(Data excerpts)
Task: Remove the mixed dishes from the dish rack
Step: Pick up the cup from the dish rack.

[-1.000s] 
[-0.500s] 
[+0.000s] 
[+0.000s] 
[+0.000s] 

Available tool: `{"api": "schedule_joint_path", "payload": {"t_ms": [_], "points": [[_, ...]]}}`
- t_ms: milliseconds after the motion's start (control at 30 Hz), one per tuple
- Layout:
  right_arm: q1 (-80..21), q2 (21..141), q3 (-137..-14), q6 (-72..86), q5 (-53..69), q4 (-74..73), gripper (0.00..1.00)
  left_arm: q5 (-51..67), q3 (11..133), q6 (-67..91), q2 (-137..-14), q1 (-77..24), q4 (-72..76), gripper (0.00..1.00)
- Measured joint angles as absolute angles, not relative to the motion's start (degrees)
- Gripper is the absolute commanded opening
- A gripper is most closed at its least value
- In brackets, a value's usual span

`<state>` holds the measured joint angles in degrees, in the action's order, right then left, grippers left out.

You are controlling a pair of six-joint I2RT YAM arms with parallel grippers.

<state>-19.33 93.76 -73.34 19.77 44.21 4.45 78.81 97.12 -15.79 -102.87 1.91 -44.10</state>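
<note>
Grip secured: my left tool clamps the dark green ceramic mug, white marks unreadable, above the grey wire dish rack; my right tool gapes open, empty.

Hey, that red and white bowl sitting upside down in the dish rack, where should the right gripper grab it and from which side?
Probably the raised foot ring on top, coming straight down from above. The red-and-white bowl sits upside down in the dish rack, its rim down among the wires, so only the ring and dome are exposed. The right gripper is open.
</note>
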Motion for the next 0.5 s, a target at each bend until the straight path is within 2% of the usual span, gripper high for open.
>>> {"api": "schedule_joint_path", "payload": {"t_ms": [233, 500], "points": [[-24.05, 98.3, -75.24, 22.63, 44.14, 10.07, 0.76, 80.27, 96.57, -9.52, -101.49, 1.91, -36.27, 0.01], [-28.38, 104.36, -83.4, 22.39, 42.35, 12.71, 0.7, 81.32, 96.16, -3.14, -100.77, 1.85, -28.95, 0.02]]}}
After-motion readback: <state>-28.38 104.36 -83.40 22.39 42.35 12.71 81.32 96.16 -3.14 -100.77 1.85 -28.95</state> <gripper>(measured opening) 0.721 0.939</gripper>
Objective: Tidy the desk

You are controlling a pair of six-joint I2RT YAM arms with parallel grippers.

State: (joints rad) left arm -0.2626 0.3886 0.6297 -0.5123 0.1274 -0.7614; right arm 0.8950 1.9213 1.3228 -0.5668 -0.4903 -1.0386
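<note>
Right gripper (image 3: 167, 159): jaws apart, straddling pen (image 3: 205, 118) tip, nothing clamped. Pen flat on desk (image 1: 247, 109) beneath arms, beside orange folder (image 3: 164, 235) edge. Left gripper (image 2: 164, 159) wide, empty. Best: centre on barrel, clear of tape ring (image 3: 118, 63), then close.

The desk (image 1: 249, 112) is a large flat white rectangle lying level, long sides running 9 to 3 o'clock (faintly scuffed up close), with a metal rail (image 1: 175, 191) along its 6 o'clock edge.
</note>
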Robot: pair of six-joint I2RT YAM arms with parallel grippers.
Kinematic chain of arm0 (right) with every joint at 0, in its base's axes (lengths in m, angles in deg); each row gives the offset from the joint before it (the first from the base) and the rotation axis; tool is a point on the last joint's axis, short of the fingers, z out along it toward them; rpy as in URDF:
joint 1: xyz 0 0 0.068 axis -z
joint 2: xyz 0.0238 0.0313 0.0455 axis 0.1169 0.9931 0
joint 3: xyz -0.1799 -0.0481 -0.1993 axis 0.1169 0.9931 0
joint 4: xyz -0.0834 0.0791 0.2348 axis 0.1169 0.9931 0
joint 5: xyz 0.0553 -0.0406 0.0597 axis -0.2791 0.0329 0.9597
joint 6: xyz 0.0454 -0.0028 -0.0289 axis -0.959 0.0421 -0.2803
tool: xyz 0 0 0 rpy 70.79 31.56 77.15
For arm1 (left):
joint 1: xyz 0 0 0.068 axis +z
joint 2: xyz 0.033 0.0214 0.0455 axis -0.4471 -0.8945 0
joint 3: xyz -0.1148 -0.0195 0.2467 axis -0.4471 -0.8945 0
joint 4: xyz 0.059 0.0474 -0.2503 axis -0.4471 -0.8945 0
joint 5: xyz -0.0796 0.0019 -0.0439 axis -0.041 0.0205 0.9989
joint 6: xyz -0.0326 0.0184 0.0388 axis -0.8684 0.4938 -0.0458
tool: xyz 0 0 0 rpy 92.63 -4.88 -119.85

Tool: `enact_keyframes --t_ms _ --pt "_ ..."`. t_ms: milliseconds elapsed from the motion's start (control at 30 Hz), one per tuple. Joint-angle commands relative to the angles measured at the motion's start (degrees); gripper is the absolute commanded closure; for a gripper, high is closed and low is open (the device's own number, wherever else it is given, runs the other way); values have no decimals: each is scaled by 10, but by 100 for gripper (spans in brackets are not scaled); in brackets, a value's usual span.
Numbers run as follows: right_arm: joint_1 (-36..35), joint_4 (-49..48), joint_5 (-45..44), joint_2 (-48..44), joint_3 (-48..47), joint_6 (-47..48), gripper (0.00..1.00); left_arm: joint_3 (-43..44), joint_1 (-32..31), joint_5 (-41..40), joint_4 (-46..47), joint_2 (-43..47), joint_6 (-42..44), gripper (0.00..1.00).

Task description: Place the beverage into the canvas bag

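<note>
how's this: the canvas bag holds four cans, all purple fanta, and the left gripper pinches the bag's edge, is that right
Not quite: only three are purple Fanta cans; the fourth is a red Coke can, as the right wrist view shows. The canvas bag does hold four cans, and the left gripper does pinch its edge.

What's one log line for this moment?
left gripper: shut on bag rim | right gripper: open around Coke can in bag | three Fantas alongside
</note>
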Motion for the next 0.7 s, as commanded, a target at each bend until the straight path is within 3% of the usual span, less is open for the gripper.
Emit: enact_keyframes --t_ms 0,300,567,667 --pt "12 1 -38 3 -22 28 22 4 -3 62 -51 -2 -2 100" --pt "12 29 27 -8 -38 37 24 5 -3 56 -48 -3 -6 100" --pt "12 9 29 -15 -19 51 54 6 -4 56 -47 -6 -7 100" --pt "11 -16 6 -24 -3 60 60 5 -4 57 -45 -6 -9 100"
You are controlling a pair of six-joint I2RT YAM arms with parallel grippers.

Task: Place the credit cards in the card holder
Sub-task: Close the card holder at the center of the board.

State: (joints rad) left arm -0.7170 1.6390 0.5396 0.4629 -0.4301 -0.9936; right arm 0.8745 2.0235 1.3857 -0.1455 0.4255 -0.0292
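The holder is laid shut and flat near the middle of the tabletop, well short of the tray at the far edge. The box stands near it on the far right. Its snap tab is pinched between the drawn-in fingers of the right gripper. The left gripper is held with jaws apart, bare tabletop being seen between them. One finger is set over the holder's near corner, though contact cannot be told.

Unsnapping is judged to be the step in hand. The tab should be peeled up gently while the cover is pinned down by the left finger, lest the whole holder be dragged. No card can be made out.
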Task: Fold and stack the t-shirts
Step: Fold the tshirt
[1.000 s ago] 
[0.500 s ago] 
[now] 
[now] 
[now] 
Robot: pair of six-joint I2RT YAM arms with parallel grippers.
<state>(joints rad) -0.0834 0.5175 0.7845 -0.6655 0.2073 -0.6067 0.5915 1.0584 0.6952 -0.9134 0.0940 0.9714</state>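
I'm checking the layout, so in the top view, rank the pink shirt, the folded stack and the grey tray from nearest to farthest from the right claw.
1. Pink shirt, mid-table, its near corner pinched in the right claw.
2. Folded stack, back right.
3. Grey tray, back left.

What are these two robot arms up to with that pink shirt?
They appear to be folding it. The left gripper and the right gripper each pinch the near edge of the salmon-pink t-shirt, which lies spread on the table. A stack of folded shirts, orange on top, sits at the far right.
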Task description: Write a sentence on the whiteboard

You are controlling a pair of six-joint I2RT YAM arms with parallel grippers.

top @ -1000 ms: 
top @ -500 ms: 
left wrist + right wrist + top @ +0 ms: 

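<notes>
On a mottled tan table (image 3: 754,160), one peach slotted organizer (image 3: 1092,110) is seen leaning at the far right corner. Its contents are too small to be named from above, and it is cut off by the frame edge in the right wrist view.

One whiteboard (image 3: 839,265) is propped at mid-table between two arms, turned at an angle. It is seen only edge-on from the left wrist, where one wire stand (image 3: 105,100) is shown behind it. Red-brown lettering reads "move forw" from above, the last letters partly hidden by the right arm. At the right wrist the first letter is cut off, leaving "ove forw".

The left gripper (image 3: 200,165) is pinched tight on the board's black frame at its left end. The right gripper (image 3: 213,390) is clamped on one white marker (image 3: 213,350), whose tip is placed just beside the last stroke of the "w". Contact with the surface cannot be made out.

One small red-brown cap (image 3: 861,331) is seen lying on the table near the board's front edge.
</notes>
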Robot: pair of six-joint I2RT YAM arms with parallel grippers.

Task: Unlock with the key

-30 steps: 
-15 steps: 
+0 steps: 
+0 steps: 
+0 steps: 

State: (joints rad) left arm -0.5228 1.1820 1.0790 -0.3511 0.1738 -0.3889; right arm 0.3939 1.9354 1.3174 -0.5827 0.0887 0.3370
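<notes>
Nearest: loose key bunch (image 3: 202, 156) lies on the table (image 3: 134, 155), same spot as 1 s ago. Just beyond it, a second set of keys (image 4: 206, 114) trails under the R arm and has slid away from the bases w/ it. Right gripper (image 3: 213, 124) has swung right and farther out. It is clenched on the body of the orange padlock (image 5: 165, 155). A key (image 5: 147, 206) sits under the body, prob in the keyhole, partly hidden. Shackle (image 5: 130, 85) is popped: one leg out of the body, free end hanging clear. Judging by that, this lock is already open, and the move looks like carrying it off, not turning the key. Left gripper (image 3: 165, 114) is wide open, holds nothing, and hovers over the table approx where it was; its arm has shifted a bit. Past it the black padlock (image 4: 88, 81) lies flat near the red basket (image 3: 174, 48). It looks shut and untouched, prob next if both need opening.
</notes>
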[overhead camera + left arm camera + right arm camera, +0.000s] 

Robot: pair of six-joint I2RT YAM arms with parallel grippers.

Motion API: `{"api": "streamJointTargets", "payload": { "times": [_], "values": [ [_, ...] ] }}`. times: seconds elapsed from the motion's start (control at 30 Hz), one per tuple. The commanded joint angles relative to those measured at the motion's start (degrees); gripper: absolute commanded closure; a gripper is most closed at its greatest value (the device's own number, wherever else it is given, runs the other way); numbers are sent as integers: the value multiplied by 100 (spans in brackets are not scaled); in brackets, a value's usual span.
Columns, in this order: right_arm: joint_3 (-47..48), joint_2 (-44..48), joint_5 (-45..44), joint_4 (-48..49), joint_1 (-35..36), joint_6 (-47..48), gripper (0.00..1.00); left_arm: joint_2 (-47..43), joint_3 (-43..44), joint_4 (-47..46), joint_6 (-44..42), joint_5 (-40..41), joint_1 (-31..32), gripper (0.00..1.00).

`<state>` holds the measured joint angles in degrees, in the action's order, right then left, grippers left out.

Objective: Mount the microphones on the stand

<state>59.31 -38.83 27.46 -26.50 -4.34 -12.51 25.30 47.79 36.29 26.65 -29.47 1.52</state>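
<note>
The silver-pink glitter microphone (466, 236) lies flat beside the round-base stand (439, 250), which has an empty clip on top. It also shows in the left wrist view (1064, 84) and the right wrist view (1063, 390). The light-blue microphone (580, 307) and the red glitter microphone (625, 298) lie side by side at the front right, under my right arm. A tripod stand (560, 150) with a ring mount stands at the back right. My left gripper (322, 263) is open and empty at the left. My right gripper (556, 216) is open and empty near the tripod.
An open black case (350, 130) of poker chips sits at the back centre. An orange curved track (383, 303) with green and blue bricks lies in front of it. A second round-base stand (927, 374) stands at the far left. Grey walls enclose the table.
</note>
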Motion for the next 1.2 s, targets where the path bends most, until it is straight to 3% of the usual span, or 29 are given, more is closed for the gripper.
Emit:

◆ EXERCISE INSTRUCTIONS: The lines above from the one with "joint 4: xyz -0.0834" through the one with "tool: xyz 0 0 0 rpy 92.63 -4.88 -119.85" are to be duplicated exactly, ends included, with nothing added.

◆ RESULT OF THIS TASK:
joint 4: xyz -0.0834 0.0791 0.2348 axis 0.1169 0.9931 0
joint 5: xyz 0.0553 -0.0406 0.0597 axis -0.2791 0.0329 0.9597
joint 6: xyz 0.0454 -0.0028 -0.0289 axis -0.959 0.0421 -0.2803
tool: xyz 0 0 0 rpy 70.79 31.56 77.15
For arm1 (left):
joint 1: xyz 0 0 0.068 axis +z
joint 2: xyz 0.033 0.0214 0.0455 axis -0.4471 -0.8945 0
joint 3: xyz -0.1148 -0.0195 0.2467 axis -0.4471 -0.8945 0
joint 4: xyz 0.059 0.0474 -0.2503 axis -0.4471 -0.8945 0
joint 5: xyz -0.0796 0.0019 -0.0439 axis -0.041 0.0205 0.9989
joint 6: xyz -0.0326 0.0184 0.0388 axis -0.8684 0.4938 -0.0458
tool: xyz 0 0 0 rpy 92.63 -4.88 -119.85

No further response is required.